Il supporto specifico alla salute e benessere materno-infantile è assicurato con il progetto Fiocchi in Ospedale, attivo da 10 anni e realizzato in collaborazione con Aziende Sanitarie locali, Aziende Ospedaliere, Policlinici Universitari e associazioni territoriali di 9 città italiane (Torino, Milano, Pescara, Roma, Napoli, Bari, Sassari, Brindisi, Ancona). Il progetto ha raggiunto dal 2012 quasi 41.500 bambini e bambine e più di 38.000 adulti, tra genitori e caregivers, con attività di informazione, sostegno e orientamento, con doti di cura (percorso di presa in carico integrata) e di sostegno d’emergenza personalizzate. È un intervento che si estende poi attraverso gli Spazi Mamme, presenti nei contesti periferici di 11 città (Torino, Genova, Milano, Roma, Napoli, Brindisi, Bari, Sassari, San Luca (RC), Palermo, Catania) e orientati alle famiglie ad alto rischio di emarginazione e di esclusione sociale con figli fino ai 6 anni di età, che hanno raggiunto dal 2014 quasi 36.000 genitori e più di 25.000 bambine e bambini. Più di una “dote” su 3, tra le 97 erogate nel 2022, ha riguardato visite specialistiche, terapie, spese mediche, spese farmaceutiche, kit di benessere per le neomamme, campi estivi o ginnastica per i più piccoli o momenti ricreativi per la famiglia.

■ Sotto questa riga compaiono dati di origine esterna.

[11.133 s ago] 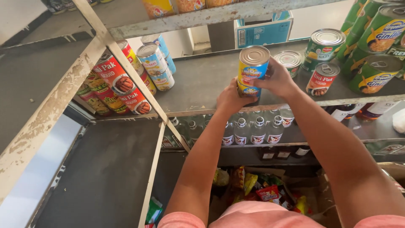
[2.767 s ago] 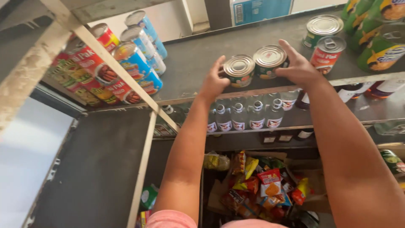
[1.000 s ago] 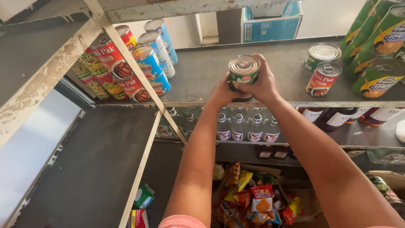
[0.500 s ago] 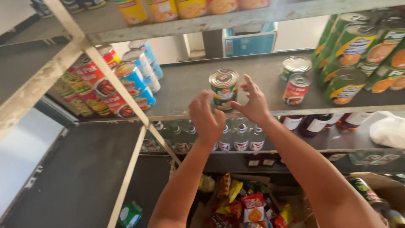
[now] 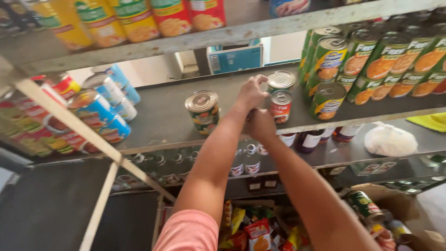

Nello stesso tipo di contesto e vulnerabilità, sono presenti i 26 Punti Luce, spazi gratuiti quotidiani ad alta intensità educativa, in 20 città italiane e 15 regioni (Abruzzo, Basilicata, Calabria, Campania, Friuli Venezia Giulia, Lazio, Liguria, Lombardia, Marche, Piemonte, Puglia, Sardegna, Sicilia, Toscana, Veneto). I Punti Luce hanno accompagnato dal 2014 più di 46.700 bambine, bambini e adolescenti tra i 6 e i 17 anni nel loro percorso per apprendere, sperimentare, sviluppare e far fiorire liberamente capacità, talenti e aspirazioni, grazie anche a più di 4.000 doti educative individuali.  Sono un forte presidio attivo per il contrasto della povertà educativa e del disagio pisco-sociale, e per la promozione del benessere psicofisico. Per poter raggiungere un bacino ancora più ampio durante la pandemia, Save the Children ha lanciato nel 2021 la piattaforma Officina del Benessere, volta a rafforzare la conoscenza e la preparazione degli adulti di riferimento – genitori, insegnanti, educatori – perché possano meglio prevenire, riconoscere tempestivamente e affrontare adeguatamente le forme di disagio legate alla salute psicofisica delle bambine, dei bambini e degli adolescenti, che conta più di 132mila utenti. Molti interventi sono poi realizzati all’interno degli istituti scolastici, per contrastare la dispersione scolastica e per educare ad un uso corretto e consapevole del digitale. Una forte spinta a considerare il tema della salute mentale degli adolescenti è emersa, durante la pandemia, dalla rete Sottosopra, il movimento giovani per Save the Children oggi presente in 15 città.